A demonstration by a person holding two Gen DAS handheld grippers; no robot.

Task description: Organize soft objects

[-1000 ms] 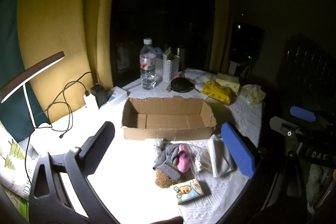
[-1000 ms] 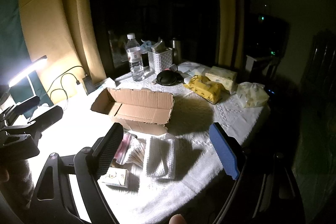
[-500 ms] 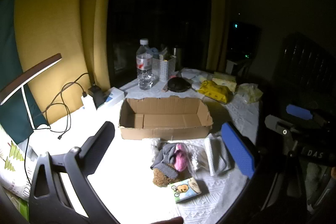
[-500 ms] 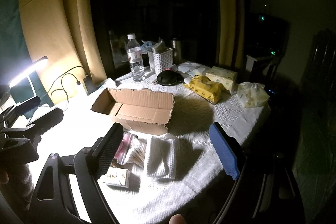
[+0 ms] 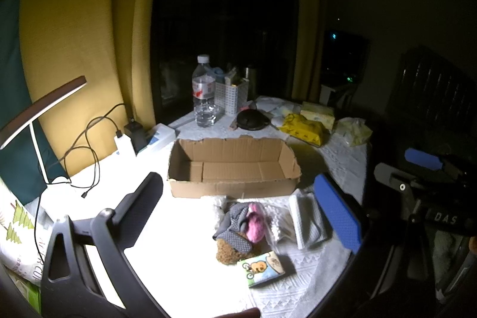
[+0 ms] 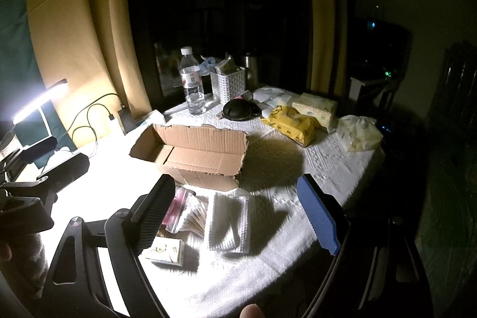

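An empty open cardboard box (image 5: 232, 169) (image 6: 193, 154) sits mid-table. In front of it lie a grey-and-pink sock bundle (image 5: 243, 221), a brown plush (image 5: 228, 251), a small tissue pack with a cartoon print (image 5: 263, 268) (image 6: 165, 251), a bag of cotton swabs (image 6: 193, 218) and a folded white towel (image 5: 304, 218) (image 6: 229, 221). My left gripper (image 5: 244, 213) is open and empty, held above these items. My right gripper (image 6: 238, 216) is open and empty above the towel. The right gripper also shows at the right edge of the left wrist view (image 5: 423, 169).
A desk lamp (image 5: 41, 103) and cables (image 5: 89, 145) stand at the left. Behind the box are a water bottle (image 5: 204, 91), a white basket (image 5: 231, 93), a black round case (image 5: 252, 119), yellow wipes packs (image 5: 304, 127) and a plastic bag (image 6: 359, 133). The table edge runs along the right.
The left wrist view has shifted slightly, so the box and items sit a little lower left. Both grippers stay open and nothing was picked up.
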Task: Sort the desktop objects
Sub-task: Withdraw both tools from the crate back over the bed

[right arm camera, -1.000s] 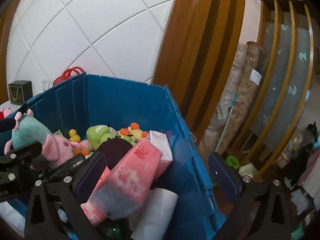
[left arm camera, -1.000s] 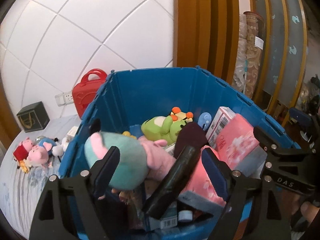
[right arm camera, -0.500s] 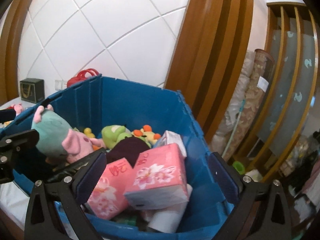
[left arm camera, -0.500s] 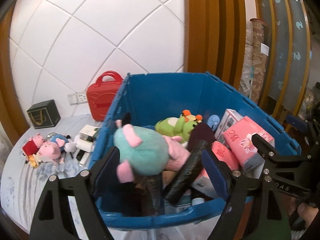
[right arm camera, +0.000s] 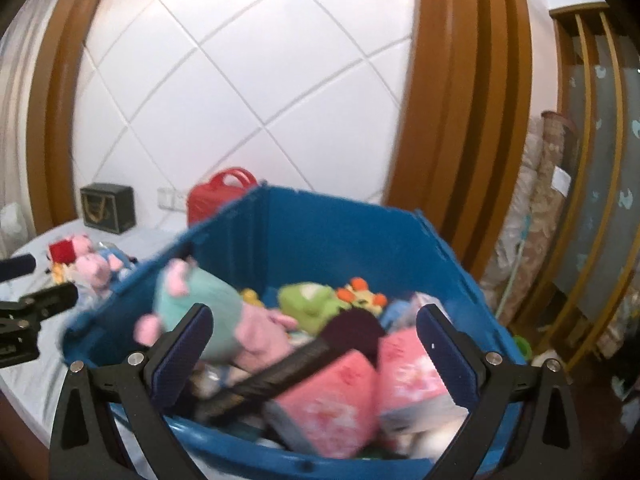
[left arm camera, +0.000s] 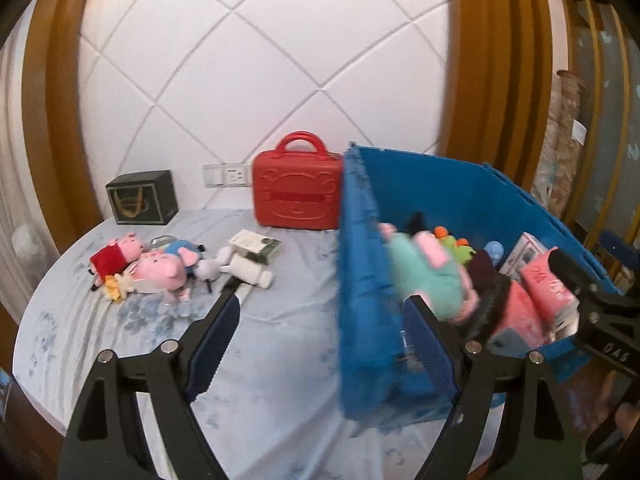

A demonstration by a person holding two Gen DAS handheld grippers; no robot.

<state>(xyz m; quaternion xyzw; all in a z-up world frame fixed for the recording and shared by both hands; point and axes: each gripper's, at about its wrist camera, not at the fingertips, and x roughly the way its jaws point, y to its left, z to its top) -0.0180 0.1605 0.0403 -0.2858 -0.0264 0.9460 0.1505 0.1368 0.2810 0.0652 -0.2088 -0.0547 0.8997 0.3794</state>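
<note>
A blue plastic crate [left arm camera: 368, 280] stands on the table's right side, also in the right wrist view [right arm camera: 320, 236]. It holds a teal-and-pink plush pig [left arm camera: 424, 272] [right arm camera: 200, 304], a green frog plush [right arm camera: 308, 300], pink tissue packs [right arm camera: 332, 400] and a black folded umbrella [right arm camera: 280, 376]. My left gripper [left arm camera: 324, 344] is open and empty, over the table at the crate's left wall. My right gripper [right arm camera: 312, 348] is open and empty, above the crate's near rim. Several plush pigs [left arm camera: 160, 272] and white bottles [left arm camera: 248, 272] lie on the cloth at the left.
A red toy suitcase [left arm camera: 298, 192] and a dark green box [left arm camera: 142, 202] stand against the white padded wall. The round table [left arm camera: 260, 340] has a pale blue floral cloth. Rolled fabrics [right arm camera: 532, 208] and wooden shelving stand to the right, beyond the table.
Both grippers have pulled back from the crate. The left one has swung left, so the table and its plush toys now fill its view. The plush pig stays in the crate.
</note>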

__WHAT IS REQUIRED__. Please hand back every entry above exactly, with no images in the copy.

__ANSWER BELOW__.
A demonstration by a person holding two Gen DAS handheld grippers; no robot.

Task description: Organize soft objects

[-1000 ms] 
[-1000 ms] 
[-500 ms] 
[-500 ms] 
[+0 ms] 
[+0 ms] 

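An empty open cardboard box (image 5: 232, 169) (image 6: 193, 154) sits mid-table. In front of it lie a grey-and-pink sock bundle (image 5: 243, 221), a brown plush (image 5: 228, 251), a small tissue pack with a cartoon print (image 5: 263, 268) (image 6: 165, 251), a bag of cotton swabs (image 6: 193, 218) and a folded white towel (image 5: 304, 218) (image 6: 229, 221). My left gripper (image 5: 244, 213) is open and empty, held above these items. My right gripper (image 6: 238, 216) is open and empty above the towel. The right gripper also shows at the right edge of the left wrist view (image 5: 423, 169).
A desk lamp (image 5: 41, 103) and cables (image 5: 89, 145) stand at the left. Behind the box are a water bottle (image 5: 204, 91), a white basket (image 5: 231, 93), a black round case (image 5: 252, 119), yellow wipes packs (image 5: 304, 127) and a plastic bag (image 6: 359, 133). The table edge runs along the right.
The left wrist view has shifted slightly, so the box and items sit a little lower left. Both grippers stay open and nothing was picked up.
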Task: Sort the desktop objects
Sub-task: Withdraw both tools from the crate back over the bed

[right arm camera, -1.000s] 
[left arm camera, -1.000s] 
[right arm camera, -0.500s] 
[left arm camera, -0.500s] 
[right arm camera, +0.000s] 
[left arm camera, +0.000s] 

A demonstration by a person holding two Gen DAS handheld grippers; no robot.

<state>(xyz m; quaternion xyzw; all in a z-up world frame fixed for the recording and shared by both hands; point and axes: each gripper's, at about its wrist camera, not at the fingertips, and x roughly the way its jaws point, y to its left, z to its top) -0.0180 0.1605 0.0403 -0.2858 -0.0264 0.9460 0.1505 0.1368 0.2810 0.0652 -0.2088 -0.0547 0.8997 0.3794</state>
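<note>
A blue plastic crate [left arm camera: 368, 280] stands on the table's right side, also in the right wrist view [right arm camera: 320, 236]. It holds a teal-and-pink plush pig [left arm camera: 424, 272] [right arm camera: 200, 304], a green frog plush [right arm camera: 308, 300], pink tissue packs [right arm camera: 332, 400] and a black folded umbrella [right arm camera: 280, 376]. My left gripper [left arm camera: 324, 344] is open and empty, over the table at the crate's left wall. My right gripper [right arm camera: 312, 348] is open and empty, above the crate's near rim. Several plush pigs [left arm camera: 160, 272] and white bottles [left arm camera: 248, 272] lie on the cloth at the left.
A red toy suitcase [left arm camera: 298, 192] and a dark green box [left arm camera: 142, 202] stand against the white padded wall. The round table [left arm camera: 260, 340] has a pale blue floral cloth. Rolled fabrics [right arm camera: 532, 208] and wooden shelving stand to the right, beyond the table.
Both grippers have pulled back from the crate. The left one has swung left, so the table and its plush toys now fill its view. The plush pig stays in the crate.
</note>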

For this exercise, the answer is now complete.